EXERCISE REQUIREMENTS: Your answer should be the lines below from the one holding "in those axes" through the one holding "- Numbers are", copied exactly and with nothing else.

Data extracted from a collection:
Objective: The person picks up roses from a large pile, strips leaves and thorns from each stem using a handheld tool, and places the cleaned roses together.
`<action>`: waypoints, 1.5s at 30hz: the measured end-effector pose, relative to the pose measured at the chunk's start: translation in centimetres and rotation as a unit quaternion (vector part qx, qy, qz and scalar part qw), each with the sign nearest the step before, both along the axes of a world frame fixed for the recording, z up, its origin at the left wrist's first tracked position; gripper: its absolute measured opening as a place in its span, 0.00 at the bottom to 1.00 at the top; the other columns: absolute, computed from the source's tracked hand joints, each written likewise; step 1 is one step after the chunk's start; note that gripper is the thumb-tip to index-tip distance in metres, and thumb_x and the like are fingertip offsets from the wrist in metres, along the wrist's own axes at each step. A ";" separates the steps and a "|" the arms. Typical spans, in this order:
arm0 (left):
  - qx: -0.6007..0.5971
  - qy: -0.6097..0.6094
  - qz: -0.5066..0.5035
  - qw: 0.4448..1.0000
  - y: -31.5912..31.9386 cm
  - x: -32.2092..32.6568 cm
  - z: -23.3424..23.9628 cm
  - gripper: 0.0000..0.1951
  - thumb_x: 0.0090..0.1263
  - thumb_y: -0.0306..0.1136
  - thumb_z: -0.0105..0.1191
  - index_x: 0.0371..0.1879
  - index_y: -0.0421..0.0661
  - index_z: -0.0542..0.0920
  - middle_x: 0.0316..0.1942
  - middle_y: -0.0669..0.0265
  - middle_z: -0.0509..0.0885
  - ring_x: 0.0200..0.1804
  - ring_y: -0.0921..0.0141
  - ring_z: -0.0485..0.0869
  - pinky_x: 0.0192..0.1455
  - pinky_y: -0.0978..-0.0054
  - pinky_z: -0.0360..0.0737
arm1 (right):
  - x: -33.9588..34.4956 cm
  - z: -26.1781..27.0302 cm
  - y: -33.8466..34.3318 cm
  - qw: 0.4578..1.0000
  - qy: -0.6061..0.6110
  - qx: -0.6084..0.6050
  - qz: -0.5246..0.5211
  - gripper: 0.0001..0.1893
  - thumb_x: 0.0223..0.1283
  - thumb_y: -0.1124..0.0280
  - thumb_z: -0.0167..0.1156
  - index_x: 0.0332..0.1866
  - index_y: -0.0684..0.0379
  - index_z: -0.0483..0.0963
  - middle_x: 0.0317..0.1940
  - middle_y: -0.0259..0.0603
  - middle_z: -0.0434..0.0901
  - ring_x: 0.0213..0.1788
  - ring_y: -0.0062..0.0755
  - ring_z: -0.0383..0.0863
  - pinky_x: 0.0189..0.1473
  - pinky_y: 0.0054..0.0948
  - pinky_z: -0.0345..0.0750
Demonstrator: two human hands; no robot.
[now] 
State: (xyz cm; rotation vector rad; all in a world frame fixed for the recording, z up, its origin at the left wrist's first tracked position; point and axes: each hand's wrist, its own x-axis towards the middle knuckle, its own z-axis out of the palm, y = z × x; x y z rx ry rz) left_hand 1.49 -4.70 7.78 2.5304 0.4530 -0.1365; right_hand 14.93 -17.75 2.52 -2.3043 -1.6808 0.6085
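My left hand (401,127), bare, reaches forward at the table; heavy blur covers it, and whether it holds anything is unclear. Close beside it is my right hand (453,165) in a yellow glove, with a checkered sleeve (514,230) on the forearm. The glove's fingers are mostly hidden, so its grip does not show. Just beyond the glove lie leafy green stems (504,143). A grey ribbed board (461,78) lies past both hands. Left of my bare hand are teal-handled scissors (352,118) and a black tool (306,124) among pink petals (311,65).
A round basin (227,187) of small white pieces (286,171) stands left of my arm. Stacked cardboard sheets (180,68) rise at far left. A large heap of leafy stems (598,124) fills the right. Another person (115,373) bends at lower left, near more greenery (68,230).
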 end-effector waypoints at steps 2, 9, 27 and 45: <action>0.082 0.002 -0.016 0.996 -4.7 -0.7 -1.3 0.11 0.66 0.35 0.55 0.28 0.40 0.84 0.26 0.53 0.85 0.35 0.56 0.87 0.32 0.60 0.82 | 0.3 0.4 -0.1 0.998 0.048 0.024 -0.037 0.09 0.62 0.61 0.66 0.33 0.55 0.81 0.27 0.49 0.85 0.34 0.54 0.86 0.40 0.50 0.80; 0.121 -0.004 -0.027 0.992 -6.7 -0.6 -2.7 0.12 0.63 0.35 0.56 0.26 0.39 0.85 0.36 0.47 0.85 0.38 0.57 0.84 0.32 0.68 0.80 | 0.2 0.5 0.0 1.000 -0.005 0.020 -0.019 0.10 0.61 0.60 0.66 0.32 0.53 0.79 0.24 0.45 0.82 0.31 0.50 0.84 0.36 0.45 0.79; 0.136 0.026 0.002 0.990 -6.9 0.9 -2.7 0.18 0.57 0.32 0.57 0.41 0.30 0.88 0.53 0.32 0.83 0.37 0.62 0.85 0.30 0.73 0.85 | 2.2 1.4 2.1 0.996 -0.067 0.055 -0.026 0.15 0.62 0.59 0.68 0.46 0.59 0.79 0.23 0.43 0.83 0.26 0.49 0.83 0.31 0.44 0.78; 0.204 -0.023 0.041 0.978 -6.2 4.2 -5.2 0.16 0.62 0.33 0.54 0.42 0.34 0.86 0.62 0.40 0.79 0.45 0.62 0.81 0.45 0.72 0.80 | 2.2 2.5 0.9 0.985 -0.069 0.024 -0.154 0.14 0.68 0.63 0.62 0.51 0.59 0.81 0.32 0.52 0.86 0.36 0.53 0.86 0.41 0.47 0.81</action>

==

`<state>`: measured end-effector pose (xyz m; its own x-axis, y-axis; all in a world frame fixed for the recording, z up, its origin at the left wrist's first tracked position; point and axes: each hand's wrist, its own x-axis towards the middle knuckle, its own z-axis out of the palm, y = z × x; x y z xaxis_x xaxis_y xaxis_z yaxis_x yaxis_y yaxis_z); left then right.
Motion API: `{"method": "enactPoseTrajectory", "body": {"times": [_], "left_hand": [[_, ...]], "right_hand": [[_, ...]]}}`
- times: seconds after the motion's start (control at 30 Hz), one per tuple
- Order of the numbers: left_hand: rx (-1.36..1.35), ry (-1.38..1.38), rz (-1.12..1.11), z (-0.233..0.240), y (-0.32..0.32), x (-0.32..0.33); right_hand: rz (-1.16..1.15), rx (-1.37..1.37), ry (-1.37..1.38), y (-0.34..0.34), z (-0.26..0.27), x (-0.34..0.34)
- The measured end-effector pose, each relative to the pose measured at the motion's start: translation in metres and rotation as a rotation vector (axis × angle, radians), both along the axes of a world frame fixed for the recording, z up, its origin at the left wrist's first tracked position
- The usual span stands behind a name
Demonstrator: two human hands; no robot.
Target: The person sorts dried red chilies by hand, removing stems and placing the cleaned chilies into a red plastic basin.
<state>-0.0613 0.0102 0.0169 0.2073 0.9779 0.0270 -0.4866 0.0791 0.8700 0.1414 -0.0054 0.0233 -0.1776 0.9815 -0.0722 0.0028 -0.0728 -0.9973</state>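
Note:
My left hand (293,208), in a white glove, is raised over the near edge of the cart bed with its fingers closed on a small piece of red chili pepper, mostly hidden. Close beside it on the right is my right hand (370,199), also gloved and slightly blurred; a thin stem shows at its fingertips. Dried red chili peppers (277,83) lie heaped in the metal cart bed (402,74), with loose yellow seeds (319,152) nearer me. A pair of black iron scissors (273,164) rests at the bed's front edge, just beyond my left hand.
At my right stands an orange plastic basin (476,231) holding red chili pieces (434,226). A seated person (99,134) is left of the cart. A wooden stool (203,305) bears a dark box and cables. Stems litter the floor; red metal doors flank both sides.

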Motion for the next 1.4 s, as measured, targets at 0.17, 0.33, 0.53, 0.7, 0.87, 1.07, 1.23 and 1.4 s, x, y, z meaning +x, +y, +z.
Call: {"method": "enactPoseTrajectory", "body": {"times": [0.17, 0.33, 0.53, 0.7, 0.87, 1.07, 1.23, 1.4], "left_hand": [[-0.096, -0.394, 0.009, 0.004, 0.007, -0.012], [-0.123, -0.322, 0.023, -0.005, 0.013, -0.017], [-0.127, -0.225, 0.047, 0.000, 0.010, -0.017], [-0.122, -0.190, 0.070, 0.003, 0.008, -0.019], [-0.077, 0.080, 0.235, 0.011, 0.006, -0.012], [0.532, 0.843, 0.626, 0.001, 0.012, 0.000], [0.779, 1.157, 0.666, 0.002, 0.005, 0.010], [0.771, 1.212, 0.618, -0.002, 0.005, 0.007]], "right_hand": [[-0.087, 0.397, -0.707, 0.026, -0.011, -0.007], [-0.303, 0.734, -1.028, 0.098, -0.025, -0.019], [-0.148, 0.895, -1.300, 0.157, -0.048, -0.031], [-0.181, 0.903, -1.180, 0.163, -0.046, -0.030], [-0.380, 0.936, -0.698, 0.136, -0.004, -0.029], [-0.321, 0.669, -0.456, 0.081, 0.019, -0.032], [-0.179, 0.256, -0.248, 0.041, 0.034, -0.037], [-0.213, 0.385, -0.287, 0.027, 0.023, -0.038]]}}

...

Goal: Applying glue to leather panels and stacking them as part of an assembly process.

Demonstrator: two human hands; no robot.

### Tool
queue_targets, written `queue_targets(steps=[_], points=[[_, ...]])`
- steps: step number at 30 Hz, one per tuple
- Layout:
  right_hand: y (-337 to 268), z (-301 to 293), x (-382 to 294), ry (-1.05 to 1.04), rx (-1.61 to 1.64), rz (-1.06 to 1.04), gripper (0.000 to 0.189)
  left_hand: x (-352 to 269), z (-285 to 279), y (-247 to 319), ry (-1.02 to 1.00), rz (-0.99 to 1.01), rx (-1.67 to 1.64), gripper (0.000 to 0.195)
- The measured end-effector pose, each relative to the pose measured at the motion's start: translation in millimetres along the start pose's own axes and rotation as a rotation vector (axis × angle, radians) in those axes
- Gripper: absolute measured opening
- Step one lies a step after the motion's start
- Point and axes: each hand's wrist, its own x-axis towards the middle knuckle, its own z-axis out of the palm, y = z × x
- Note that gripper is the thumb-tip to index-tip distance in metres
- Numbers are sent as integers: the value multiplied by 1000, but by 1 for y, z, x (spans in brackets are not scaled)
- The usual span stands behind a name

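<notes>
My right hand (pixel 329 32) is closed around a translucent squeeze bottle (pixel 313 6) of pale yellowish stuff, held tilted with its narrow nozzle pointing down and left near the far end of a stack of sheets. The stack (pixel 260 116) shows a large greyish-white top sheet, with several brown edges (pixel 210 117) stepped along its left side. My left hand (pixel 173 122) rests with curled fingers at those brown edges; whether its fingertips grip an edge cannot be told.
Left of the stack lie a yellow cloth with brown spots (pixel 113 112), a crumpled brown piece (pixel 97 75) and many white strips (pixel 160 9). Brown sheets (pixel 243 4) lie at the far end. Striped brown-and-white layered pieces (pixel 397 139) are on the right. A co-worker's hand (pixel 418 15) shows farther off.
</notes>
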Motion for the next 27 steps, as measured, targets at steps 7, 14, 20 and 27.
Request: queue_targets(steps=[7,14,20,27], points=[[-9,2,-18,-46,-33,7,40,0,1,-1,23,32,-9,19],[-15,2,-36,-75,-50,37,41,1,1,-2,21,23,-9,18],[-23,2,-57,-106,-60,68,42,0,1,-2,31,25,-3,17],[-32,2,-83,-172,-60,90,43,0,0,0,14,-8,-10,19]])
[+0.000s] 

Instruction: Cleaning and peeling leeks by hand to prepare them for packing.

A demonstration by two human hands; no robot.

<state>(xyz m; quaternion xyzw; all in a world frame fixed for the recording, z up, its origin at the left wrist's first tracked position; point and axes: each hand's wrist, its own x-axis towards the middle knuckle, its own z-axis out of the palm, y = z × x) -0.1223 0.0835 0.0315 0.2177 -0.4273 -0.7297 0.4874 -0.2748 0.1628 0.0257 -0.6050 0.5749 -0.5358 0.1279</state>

SOLUTION FOR THIS PROBLEM:
- The measured end-effector pose, each relative to the pose measured at the motion's start: translation in millimetres along the start pose's own axes and rotation as a rotation vector (axis × angle, radians) in those axes
- Gripper: absolute measured opening
- Step one lies a step after the motion's start
- Point and axes: each hand's wrist, its own x-axis towards the middle knuckle, its own z-axis out of the palm, y = z × x
- Note that gripper is the thumb-tip to index-tip distance in metres
- Numbers are sent as integers: the value multiplied by 1000, but by 1 for y, z, x (spans in brackets are not scaled)

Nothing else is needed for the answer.